I talk to a lot of people who are enthusiastic about the possibility that advanced technologies will provide more humane sources of meat. Some have focused on in vitro meat, a technology which investor Peter Thiel has backed. Others worry that in vitro meat would reduce the animal population, and hope to use futuristic genetic engineering to produce animals that feel more pleasure and less pain.

But would it really take radical new technologies to produce happy livestock? I suspect that some of these enthusiasts have been distracted by a shiny Far sci-fi solution of genetic engineering, to the point of missing the presence of a powerful, long-used mundane agricultural version: animal breeding.

Modern animal breeding is able to shape almost any quantitative trait with significant heritable variation in a population. One carefully measures the trait in different animals, and selects sperm for the next generation on that basis. So far this has not been done to reduce animals’ capacity for pain, or to increase their capacity for pleasure, but it has been applied to great effect elsewhere.

One could test varied behavioral measures of fear response, and physiological measures like cortisol levels, and select for them. As long as the measurements in aggregate tracked one’s conception of animal welfare closely enough, breeders could easily generate immense increases in livestock welfare, many standard deviations, initially at low marginal cost in other traits.
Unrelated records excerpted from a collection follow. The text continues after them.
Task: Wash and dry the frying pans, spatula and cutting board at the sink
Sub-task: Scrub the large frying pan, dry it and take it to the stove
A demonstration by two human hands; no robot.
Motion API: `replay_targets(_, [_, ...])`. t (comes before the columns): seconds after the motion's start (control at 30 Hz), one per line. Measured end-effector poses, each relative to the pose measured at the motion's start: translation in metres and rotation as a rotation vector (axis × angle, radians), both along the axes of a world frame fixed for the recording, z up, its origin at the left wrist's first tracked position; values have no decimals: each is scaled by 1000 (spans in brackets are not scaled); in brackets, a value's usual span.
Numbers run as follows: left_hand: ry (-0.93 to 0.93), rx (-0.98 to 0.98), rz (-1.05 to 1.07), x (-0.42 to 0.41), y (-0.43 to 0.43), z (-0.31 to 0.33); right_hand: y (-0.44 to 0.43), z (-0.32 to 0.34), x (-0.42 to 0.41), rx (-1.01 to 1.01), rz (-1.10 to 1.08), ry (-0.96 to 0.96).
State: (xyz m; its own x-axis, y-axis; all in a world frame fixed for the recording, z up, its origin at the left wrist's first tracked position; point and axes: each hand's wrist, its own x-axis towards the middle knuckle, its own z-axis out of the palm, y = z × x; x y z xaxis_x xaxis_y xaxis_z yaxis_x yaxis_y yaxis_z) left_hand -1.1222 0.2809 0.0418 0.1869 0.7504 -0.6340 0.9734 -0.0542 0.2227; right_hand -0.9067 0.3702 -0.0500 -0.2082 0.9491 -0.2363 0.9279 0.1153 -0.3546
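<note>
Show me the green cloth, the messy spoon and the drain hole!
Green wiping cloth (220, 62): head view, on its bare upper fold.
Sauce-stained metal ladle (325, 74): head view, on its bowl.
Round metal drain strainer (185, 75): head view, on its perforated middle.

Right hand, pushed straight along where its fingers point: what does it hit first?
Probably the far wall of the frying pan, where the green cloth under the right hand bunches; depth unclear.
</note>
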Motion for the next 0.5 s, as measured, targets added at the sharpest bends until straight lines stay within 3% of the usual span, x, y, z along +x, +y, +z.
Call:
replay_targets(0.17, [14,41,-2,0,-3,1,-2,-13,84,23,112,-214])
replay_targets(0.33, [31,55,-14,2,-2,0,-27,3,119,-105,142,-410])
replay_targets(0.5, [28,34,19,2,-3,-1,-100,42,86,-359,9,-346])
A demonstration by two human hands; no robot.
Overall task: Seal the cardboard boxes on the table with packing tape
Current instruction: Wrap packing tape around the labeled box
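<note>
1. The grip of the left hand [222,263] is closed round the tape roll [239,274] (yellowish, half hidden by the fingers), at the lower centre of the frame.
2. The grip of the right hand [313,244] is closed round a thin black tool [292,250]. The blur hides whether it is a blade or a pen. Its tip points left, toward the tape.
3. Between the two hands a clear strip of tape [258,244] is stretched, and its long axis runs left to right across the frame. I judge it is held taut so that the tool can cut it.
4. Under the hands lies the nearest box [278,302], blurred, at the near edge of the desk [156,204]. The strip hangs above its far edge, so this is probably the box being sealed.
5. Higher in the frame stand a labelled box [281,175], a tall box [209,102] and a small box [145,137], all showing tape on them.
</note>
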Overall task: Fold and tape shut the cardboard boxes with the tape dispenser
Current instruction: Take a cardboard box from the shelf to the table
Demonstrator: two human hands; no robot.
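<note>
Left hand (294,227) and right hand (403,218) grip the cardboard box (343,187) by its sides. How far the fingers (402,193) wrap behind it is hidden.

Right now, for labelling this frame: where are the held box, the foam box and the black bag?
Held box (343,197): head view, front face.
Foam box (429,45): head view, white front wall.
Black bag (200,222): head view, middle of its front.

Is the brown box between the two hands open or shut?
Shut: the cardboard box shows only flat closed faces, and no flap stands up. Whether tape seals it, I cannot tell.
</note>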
Just how powerful are ordinary animal breeding techniques? Consider cattle:

In 1942, when my father was born, the average dairy cow produced less than 5,000 pounds of milk in its lifetime. Now, the average cow produces over 21,000 pounds of milk. At the same time, the number of dairy cows has decreased from a high of 25 million around the end of World War II to fewer than nine million today. This is an indisputable environmental win as fewer cows create less methane, a potent greenhouse gas, and require less land.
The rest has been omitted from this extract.